E poi c’è quel momento in cui il silenzio vale davvero più di mille parole, perché la tristezza entra dentro di te come una malattia e ti accompagna in ogni secondo. Le considerazioni sulla vita e il suo senso si nutrono delle esibizioni sporadiche, improvvise ma certe della morte. E ad un tratto ti sembra che tutto quello che possiedi, che hai, che desideri, non sia altro che uno sciocco orpello per rendere più gradevole l’attesa della fine. Senza senso, forse, come tutto.
“Da qualche parte le tue tracce restano
Ed è il tuo viso che cerco in ogni strada”

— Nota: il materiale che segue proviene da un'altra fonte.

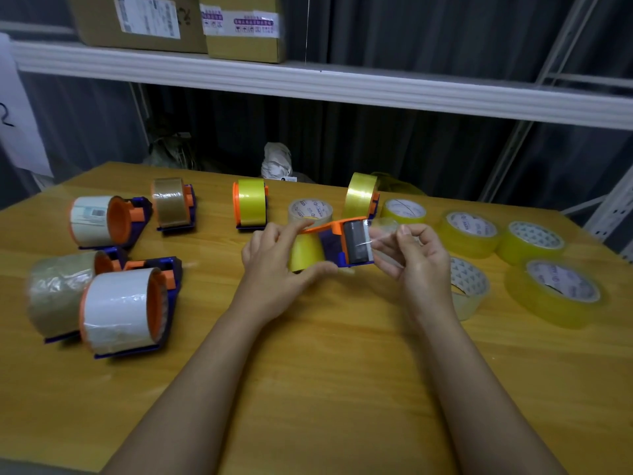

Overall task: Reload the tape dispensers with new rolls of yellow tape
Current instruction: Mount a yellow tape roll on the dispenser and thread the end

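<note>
Dispenser in hand: blue-and-orange tape dispenser (337, 243) held above the middle of the wooden table (308, 371), loaded with a yellow roll (306, 252).
Axis: its long side runs left to right — roll end toward the left hand, grey roller and cutter end toward the right hand.
Left hand (274, 260): fingers curled round the roll end, index finger on the orange top edge, thumb beneath.
Right hand (416, 258): thumb and fingers pinch a clear strip of tape (383, 231) drawn out past the cutter end.
Loaded dispensers behind: two with yellow rolls (251, 205) (361, 197) stand just beyond the hands, with a loose roll (310, 211) between them, partly hidden by the held dispenser.
Left side: four more dispensers (113, 219) (173, 204) (61, 293) (125, 308) with brown or whitish rolls — well apart from the hands.
Right side: loose yellow rolls (404, 211) (469, 233) (531, 241) (556, 291) lying flat; one paler roll (467, 286) just behind the right wrist.
Background: white shelf (308, 80) carrying cardboard boxes (137, 22).
</note>
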Demonstrator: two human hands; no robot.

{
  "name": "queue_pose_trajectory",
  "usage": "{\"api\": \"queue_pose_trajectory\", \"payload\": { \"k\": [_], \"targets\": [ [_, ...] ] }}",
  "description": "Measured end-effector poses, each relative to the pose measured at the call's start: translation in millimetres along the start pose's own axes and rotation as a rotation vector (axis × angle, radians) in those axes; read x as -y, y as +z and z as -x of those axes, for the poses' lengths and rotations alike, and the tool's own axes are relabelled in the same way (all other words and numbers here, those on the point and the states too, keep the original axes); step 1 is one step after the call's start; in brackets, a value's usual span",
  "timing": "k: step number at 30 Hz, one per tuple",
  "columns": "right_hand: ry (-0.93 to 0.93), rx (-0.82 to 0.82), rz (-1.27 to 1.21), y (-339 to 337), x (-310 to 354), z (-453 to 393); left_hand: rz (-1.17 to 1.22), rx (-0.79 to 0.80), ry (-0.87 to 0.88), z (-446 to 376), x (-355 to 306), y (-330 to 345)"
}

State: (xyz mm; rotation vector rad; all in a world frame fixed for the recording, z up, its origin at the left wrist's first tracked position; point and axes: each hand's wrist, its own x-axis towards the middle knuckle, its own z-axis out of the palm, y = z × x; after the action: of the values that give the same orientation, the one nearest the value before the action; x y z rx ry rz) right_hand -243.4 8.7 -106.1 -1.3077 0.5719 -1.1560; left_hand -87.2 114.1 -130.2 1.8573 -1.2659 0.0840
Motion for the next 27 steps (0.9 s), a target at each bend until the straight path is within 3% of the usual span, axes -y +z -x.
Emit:
{"api": "queue_pose_trajectory", "payload": {
  "k": [12, 18, 27],
  "targets": [
    [-0.069, 0.062, 0.011, 3.3, 1.8, 4.6, -0.209, -0.04, 0.095, -1.4, 2.5, 1.9],
    [-0.035, 0.068, -0.018, 2.6, 0.8, 3.9, -0.161, -0.018, 0.091, -2.3, 6.3, -1.1],
    [0.058, -0.027, -0.153, -4.4, 9.7, 0.4, 0.092, -0.038, 0.084, -0.8, 7.0, -2.7]
  ]
}}
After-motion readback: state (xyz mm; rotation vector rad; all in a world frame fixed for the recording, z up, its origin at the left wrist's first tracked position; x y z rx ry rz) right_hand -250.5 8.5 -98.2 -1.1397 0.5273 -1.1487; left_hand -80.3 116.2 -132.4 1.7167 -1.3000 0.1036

È questo il punto. Sarebbe davvero rincuorante sapere in quale parte dell’universo le tue tracce restino. Forse restano nelle lacrime di chi ti piange, nei ricordi di chi non potrà vivere più con te. A volte penso che restino in una parte remotissima e infinitesima del nostro cervello in decomposizione: un angolino pulsante e ancora attivo, dove risiedono tutti i nostri desideri, aspriazioni e sogni o semplicemente la lista delle cose da fare per il giorno dopo che non avremmo mai saputo di non poter vivere. E poi questi desideri, dopo alcuni anni, diventano fiore, insetto, terra, erba, latte. E in un qualche modo avranno un senso.